Your goal: Find all the lines in the material below with the word "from", and copy them.

Study material:
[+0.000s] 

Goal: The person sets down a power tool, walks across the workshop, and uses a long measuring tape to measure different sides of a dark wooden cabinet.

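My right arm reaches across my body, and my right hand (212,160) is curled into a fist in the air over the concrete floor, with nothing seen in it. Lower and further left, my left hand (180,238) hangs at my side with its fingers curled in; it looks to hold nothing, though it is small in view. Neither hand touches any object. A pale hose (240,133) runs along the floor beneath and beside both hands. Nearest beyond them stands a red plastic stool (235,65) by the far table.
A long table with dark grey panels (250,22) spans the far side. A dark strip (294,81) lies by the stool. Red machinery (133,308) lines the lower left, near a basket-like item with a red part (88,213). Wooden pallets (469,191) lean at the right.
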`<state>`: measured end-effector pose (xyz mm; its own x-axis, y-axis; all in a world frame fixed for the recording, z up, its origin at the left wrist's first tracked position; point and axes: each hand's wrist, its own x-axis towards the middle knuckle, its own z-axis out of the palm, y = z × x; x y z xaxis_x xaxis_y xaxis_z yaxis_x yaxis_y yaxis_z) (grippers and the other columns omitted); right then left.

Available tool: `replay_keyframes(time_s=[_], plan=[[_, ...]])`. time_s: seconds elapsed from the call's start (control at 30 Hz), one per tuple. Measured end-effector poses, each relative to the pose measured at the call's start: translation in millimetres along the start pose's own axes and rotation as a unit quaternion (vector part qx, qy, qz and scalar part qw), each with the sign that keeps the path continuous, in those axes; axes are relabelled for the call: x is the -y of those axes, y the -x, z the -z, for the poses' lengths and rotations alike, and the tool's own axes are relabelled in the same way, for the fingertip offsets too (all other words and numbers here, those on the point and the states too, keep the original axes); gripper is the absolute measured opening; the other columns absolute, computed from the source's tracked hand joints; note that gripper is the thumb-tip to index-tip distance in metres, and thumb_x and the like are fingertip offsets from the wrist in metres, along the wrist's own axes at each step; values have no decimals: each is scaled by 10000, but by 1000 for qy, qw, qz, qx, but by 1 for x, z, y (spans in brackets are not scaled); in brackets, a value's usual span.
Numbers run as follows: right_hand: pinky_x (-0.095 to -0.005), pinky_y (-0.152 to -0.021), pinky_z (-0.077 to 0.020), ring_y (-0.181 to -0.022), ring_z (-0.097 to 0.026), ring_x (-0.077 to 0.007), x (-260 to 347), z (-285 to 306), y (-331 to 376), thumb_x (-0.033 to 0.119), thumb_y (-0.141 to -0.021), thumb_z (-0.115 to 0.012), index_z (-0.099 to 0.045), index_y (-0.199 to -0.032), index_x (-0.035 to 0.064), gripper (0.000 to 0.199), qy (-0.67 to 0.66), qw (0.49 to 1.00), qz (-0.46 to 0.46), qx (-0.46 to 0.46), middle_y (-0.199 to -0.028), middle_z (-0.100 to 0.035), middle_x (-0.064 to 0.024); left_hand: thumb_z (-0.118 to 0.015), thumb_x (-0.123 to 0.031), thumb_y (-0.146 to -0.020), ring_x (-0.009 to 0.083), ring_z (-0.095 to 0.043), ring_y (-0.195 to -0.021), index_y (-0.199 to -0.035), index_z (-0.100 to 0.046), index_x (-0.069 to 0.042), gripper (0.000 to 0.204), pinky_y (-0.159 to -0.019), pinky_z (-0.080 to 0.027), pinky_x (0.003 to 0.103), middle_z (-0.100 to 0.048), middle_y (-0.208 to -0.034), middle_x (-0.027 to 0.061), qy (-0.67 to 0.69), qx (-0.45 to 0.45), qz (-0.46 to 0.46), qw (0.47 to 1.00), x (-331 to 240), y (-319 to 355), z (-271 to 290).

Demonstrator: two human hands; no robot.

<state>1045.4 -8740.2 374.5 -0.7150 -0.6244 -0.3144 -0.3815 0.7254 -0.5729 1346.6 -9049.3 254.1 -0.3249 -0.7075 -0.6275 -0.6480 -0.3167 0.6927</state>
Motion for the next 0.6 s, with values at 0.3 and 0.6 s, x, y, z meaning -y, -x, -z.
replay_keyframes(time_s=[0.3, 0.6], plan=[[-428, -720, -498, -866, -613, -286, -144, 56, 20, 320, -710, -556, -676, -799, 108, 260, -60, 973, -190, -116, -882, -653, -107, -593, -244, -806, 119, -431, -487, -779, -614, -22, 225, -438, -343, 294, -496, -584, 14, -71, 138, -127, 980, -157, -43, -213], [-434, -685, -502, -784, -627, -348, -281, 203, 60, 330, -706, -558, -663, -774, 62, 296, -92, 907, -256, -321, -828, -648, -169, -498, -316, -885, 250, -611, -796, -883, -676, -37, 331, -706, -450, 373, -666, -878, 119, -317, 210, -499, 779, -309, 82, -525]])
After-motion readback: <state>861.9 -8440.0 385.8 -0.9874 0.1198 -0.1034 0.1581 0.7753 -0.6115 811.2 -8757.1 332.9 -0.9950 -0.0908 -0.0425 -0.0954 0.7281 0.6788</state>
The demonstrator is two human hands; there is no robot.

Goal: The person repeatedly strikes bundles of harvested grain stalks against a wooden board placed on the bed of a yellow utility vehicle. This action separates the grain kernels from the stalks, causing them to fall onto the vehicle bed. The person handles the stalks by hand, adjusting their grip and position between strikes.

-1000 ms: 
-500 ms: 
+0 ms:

Your response:
Available tool: `replay_keyframes(time_s=[_], plan=[[_, ...]])`. time_s: seconds elapsed from the call's start (control at 30 Hz), one per tuple. Measured end-effector poses, each relative to the pose measured at the call's start: translation in millimetres along the start pose's own axes and rotation as a unit quaternion (vector part qx, qy, qz and scalar part qw), each with the sign that keeps the path continuous, in those axes; axes are relabelled for the call: x is the -y of those axes, y the -x, z the -z, for the poses' lengths and rotations alike, and the tool's own axes are relabelled in the same way, for the fingertip offsets too (all other words and numbers here, those on the point and the states too, keep the original axes); gripper is the absolute measured opening; the other columns absolute, computed from the source's tracked hand joints; note that gripper is the thumb-tip to index-tip distance in metres, and thumb_x and the like are fingertip offsets from the wrist in metres, along the wrist's own axes at each step; values have no decimals: each is scaled by 10000, but by 1000 for qy, qw, qz, qx, but by 1 for x, z, y (spans in brackets are not scaled); in brackets, a value's usual span.
Goal: The person repeatedly strikes bundles of harvested grain stalks against a wooden board placed on the bed of a yellow utility vehicle. This action separates the grain kernels from the stalks, causing them to fall onto the vehicle bed. The person handles the stalks by hand, adjusting their grip and position between strikes.

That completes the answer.